The answer is to be an exact copy of the lines below running from the line with "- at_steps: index" down to the line with "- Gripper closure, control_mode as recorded", both ends included, and nothing more.
--- INPUT DATA ---
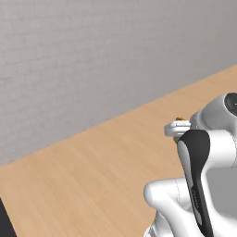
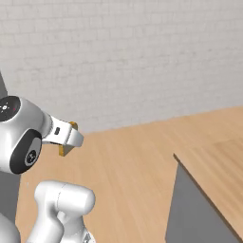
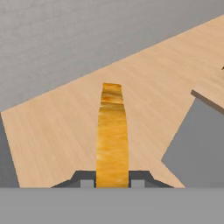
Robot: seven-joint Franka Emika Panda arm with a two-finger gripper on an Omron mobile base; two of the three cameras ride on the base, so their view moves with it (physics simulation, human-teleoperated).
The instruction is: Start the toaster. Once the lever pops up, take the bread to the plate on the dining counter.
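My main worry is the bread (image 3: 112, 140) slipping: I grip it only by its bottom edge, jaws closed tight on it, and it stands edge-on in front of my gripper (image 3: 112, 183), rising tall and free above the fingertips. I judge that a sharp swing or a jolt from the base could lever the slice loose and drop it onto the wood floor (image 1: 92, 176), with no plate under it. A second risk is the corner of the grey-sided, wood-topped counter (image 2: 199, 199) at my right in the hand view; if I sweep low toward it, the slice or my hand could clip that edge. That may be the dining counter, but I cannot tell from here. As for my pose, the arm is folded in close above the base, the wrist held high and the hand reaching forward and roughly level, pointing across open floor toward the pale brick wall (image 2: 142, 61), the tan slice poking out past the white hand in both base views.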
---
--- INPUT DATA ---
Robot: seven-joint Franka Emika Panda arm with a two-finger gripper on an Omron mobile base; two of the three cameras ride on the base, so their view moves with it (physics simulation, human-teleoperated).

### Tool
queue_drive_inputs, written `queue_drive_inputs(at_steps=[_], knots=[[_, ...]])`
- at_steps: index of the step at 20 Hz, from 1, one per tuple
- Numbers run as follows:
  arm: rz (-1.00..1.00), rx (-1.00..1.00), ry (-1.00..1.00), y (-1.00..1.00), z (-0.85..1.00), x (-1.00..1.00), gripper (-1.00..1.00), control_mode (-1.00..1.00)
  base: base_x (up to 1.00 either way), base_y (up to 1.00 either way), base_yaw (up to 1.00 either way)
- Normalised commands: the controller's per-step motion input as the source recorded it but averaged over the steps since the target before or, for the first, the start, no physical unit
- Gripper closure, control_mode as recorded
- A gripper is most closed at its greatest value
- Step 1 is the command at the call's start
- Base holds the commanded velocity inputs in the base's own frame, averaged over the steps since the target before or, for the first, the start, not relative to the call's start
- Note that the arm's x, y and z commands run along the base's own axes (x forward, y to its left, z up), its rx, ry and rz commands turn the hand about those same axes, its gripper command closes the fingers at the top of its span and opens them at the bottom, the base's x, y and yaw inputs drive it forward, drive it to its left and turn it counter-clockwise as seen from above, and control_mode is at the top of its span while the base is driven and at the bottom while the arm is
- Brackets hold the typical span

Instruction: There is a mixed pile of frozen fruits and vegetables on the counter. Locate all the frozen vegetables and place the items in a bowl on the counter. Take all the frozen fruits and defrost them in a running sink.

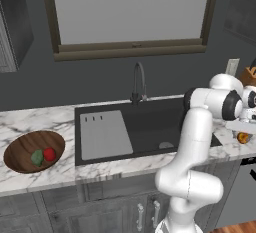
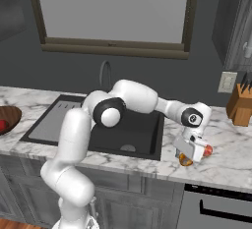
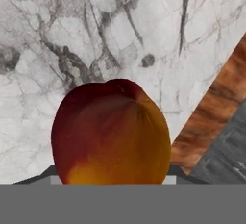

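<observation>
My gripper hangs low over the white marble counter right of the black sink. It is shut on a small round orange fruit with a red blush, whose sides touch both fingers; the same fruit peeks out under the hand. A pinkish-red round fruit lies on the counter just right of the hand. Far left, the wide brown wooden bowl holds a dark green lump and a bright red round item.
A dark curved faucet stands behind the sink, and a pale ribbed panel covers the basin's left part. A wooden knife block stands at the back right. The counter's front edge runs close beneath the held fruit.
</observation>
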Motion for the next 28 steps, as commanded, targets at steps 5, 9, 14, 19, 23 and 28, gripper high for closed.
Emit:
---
** SOLUTION FOR THIS TASK **
- at_steps: index of the step at 20 Hz, from 1, one per tuple
- Numbers run as follows:
  arm: rz (-1.00..1.00), rx (-1.00..1.00), ry (-1.00..1.00), y (-1.00..1.00), z (-0.85..1.00), x (-1.00..1.00), gripper (-1.00..1.00), control_mode (-1.00..1.00)
  base: base_x (up to 1.00 either way), base_y (up to 1.00 either way), base_yaw (up to 1.00 either way)
- Normalised commands: the controller's per-step motion input as the source recorded it but averaged over the steps since the target before or, for the first, the start, no physical unit
- Gripper closure, control_mode as recorded

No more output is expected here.